Additional tools that are not distributed

BMERC : needle tools : Programs : "Extra" tools


This page describes various software tools loosely associated with the needle tools set that are presently not available outside of BMERC. They are documented here for convenience.

Table of contents

  1. Additional tools that are not distributed
    1. Table of contents
    2. abstract-core.pl
    3. pdb-to-dsm.pl
    4. expand-dssp.pl


abstract-core.pl

abstract-core.pl produces a description of a core file ("abstract" is a verb here) along with exposure information, in the
"core abstraction" or ".cab" file format. abstract-core.pl takes optional exposure file and visible volume singleton files. Loop records are added if a -seq-file is specified.

Usage:

    abstract-core.pl -core-file core-file-name [ -seq-file seq-file-name ]
	  [ -o core-state-file ]
	  [ -exposure-file exposure-file-name ] [ -vv-file vv-file-name ]

Arguments:

-core-file core-file-name
names a core format file, required for input.
-o core-state-file
if given, names the output file; the default is the standard output, which may also be named explicitly as "-".
-seq-file seq-file-name
names an optional IG-format sequence file. If this is supplied, the generated core state file will contain loop records.
-exposure-file exposure-file-name
optional exposure file for this core locus, usually included.
-vv-file vv-file-name
optional visible volume singleton file for this core locus, usually omitted.
Note that it is possible to omit both exposure files, but the current core DSM generator requires at least EFA exposure.


pdb-to-dsm.pl

pdb-to-dsm.pl takes an
exposure file and an abbreviated DSSP format file and generates a series of DSM secondary structure states on the standard output. The DSSP file is passed through dssp4.pl -clean option in order to generate "smoothed" states.

Usage:

    pdb-to-dsm.pl -locus locus [ -chain chain-id ]
		  [ dssp-file [ exposure-file ] ]

Arguments:

-locus locus
string that is used as the locus name, mainly for error messages, and for constructing default file names. (The locus may also come before the DSSP file name without the keyword, but that syntax is now deprecated. -- rgr, 26-Aug-97.)
-chain chain-id
optional single-character chain identifier. If the -chain argument is not supplied, pdb-to-dsm.pl uses the first chain encountered in the DSSP file.
dssp-file
abbreviated DSSP format file for locus. If the dssp-file is not supplied it defaults to "/structure/dssp/pdblocus.ent.out", the standard BMERC location. If the dssp-file is "-", then the secondary structure information is taken from the standard input, and it is assumed to already be in the dssp4.pl default output format.
exposure-file
exposure file for locus. If the exposure-file is not supplied, it defaults to "locus.nexp" in the current directory, and then (if that does not exist), "~thread/structure/full/dssp/exposure/locus.nexp".

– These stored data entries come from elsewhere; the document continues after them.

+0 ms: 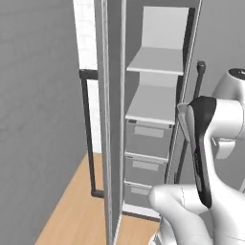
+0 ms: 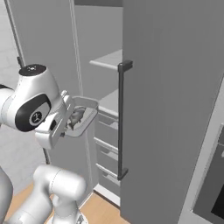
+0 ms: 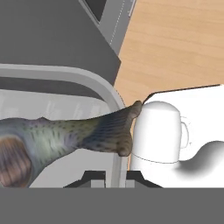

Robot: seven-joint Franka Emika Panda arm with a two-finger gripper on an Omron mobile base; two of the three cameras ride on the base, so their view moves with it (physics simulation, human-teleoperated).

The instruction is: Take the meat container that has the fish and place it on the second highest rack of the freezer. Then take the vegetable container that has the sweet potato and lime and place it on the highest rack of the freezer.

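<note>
Gripper (image 3: 111, 177) clamped tight on the rim of the meat container (image 3: 114, 98). Just beyond the jaws in the hand view, fish (image 3: 65, 135), tail overhanging that rim. Farther off in the left base view, freezer (image 1: 158, 124) open, highest rack (image 1: 158, 62) bare.

No readable text, label, brand, number or sign shows anywhere. A small round emblem on the arm's (image 2: 33, 105) dark joint cap is too blurred to read.
</note>
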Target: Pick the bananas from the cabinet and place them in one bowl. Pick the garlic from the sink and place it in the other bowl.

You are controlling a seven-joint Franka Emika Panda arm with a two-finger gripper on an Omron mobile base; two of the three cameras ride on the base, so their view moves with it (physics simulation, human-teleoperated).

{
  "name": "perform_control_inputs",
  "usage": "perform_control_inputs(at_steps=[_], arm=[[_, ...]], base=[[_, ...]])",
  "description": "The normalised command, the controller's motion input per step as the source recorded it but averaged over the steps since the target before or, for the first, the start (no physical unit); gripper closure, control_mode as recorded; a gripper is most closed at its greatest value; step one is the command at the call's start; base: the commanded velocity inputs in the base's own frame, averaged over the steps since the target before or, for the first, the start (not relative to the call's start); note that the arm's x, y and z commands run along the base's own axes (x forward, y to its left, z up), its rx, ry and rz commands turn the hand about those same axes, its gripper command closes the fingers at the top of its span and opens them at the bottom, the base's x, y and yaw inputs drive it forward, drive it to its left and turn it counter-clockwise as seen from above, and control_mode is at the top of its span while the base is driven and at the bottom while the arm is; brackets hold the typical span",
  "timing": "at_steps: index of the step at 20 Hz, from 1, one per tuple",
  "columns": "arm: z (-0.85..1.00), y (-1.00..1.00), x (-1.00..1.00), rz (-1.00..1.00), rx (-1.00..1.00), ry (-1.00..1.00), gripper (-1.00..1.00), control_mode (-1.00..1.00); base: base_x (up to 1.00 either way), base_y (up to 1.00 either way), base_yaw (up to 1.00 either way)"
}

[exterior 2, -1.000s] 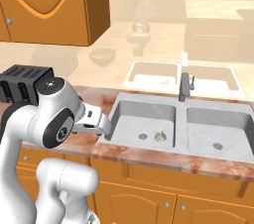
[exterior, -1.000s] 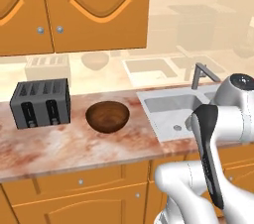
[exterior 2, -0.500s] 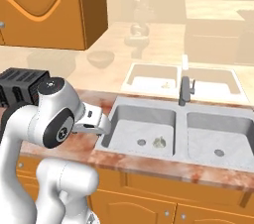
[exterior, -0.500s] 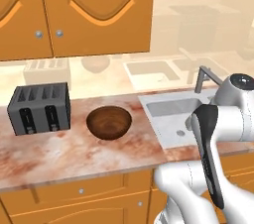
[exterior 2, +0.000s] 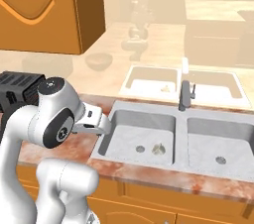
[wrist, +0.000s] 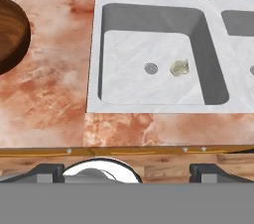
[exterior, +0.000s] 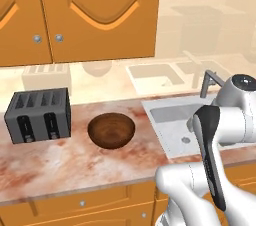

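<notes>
The gripper (wrist: 127, 171) is held open and empty above the counter edge, well short of the sink (wrist: 96, 44). The garlic (wrist: 179, 67) is seen lying in the left basin beside the drain; the wooden bowl (exterior: 111, 130) is empty and the cabinet (exterior: 100, 15) is shut, so neither placement appears to have been made.

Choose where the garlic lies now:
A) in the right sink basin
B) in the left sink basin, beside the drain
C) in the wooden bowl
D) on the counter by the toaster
B: the garlic rests on the floor of the sink's left basin, just right of its round drain.
</notes>
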Motion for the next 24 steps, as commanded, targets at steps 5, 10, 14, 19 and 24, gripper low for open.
perform_control_inputs(at_steps=[5,10,14,19,24], arm=[[0.00,0.00,0.00,0.00,0.00,0.00,-1.00,1.00],[0.00,0.00,0.00,0.00,0.00,0.00,-1.00,1.00],[0.00,0.00,0.02,0.00,0.00,0.00,-1.00,-1.00],[0.00,0.03,0.00,0.00,0.00,0.00,-1.00,-1.00],[0.00,0.00,0.09,0.00,0.00,0.00,-1.00,-1.00]], base=[[0.38,0.00,0.00],[0.37,0.00,0.00],[0.11,0.01,0.00],[0.00,0.00,0.00],[0.00,0.00,0.00]])
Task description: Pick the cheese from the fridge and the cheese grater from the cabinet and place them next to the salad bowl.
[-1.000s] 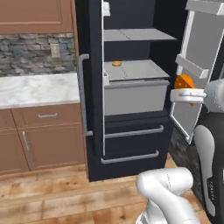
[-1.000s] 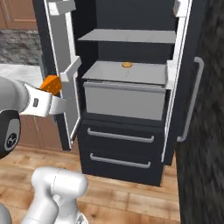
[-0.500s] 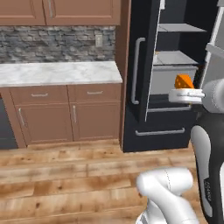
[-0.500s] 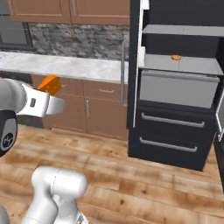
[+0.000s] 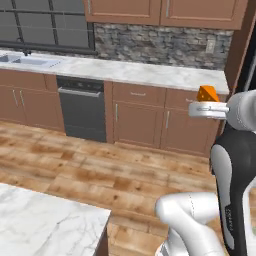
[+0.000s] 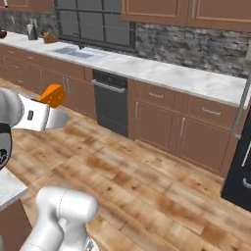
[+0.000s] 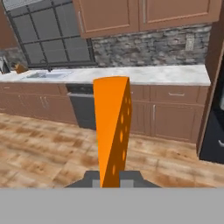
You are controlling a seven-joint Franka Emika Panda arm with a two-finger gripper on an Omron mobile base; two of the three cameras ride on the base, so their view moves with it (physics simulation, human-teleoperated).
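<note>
The cheese [image 7: 111,131], an orange wedge with darker holes, stands upright between my fingers, and my gripper [image 7: 109,180] is shut on its base. From the base cameras the cheese [image 5: 207,93] [image 6: 53,95] rides on top of the gripper [image 5: 205,101] [image 6: 52,105], held high over the wooden floor. The black fridge [image 6: 240,166] [image 7: 215,131] is at the right edge. Reddish-brown wall cabinets [image 5: 165,10] hang closed above the counter. The cheese grater and the salad bowl are out of view.
A long marble counter [image 5: 145,72] on brown drawer units runs along the wall, with a sink [image 6: 78,53] under a dark window and a black dishwasher [image 5: 81,112]. A marble island corner [image 5: 50,220] lies close at the lower left. Small items [image 6: 41,34] stand at the counter's far left.
The whole scene has swung: the base has turned away from the fridge toward the counter and sink. The cheese stays in the shut gripper at about the same height.
</note>
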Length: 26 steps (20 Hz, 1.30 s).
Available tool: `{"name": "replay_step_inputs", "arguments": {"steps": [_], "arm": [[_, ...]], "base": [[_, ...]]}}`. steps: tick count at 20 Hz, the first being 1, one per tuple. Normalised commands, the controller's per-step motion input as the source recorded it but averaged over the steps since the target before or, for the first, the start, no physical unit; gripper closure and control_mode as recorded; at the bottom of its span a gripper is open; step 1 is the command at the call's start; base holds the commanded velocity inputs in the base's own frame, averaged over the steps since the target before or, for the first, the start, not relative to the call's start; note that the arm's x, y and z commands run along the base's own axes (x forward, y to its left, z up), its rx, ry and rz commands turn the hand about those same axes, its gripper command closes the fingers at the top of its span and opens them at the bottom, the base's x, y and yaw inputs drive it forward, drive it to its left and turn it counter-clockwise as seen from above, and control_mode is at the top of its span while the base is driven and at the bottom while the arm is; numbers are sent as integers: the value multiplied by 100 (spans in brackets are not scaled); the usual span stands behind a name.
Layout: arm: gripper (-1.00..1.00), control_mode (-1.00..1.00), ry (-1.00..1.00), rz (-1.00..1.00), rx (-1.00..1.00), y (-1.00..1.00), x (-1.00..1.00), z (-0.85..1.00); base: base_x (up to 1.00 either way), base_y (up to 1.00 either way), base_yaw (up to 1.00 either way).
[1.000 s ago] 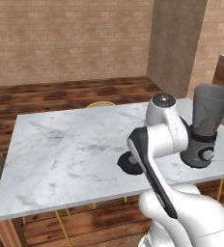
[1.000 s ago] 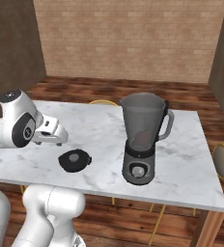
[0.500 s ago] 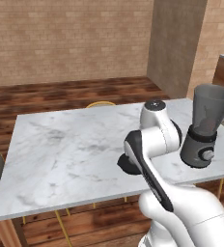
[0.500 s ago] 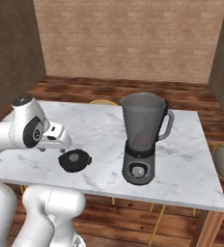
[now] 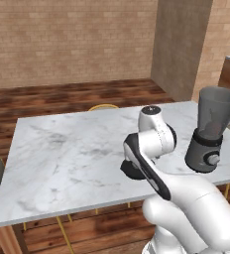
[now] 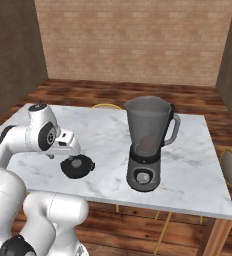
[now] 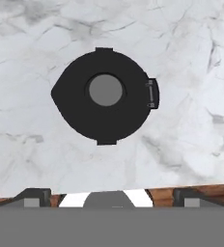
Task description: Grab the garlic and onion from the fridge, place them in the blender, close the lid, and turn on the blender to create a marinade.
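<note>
Even, soft light fills all my views; I see no single lamp and no hard glare. The marble counter [image 6: 188,165] reads bright and clean. The blender [image 6: 147,142] throws a faint shadow at its base, and the lid [image 7: 104,95] lies almost shadowless on the stone below my camera. Everything is sharp, rendered, without blur; the wall at nine o'clock in the right base view is dim.

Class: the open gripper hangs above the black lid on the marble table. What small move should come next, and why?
Probably lower the gripper straight down onto the lid. Its jaws stand open and empty, and the lid lies flat on the marble table, apart from the blender, whose jar mouth is uncovered with something reddish inside. The lid must be gripped before it can go on.
</note>
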Motion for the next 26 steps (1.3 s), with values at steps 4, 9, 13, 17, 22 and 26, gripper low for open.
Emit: {"name": "replay_step_inputs", "arguments": {"steps": [4,9,13,17,22,26], "arm": [[-100,-100,2,0,0,0,30,-37],[-100,-100,0,0,0,0,23,-40],[-100,-100,0,0,0,0,24,-39],[-100,-100,0,0,0,0,33,-39],[-100,-100,0,0,0,0,34,-31],[-100,-100,0,0,0,0,31,-28]], "base": [[0,0,0],[0,0,0],[0,0,0],[0,0,0],[0,0,0],[0,0,0]]}}
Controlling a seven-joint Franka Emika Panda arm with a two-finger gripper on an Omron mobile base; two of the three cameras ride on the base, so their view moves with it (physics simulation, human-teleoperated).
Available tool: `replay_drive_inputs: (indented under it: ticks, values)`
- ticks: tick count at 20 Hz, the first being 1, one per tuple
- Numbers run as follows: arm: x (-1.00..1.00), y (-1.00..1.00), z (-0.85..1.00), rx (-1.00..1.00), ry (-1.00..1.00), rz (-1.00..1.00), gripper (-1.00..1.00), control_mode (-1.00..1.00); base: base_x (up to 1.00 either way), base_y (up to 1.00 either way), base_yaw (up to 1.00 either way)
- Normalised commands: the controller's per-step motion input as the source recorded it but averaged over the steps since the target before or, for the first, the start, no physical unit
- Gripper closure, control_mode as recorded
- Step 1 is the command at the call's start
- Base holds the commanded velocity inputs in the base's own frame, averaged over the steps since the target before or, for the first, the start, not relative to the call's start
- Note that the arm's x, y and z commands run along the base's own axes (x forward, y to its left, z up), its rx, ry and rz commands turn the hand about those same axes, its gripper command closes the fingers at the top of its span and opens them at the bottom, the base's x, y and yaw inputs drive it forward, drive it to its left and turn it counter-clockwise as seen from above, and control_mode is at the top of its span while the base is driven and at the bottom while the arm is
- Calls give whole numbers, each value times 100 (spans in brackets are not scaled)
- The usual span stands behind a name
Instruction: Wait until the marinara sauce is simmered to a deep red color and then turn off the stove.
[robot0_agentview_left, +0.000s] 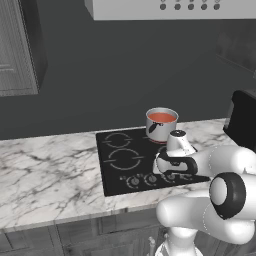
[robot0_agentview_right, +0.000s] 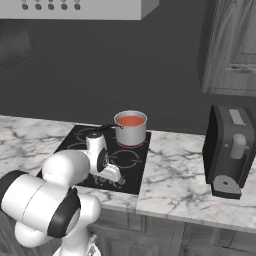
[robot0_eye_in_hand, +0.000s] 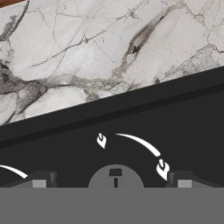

pdb-to-dsm.pl will die with an error message if it can't read either of the required files, or if the entries don't correspond, or if the requested chain ID doesn't exist in either file. It will also die if it generated zero states, though that shouldn't happen when the chain exists.

Normally, the DSSP and exposure file entries are one-to-one, but pdb-to-dsm.pl tries to be smart about minor inconsistencies. If a residue is present in the DSSP data but not in the exposure file, the residue is assumed to be buried; this is only relevant for helix or strand states, in which case a warning is printed. If a residue is present in the exposure file but not the DSSP, then the secondary structure is assumed to be a loop; a warning is always printed.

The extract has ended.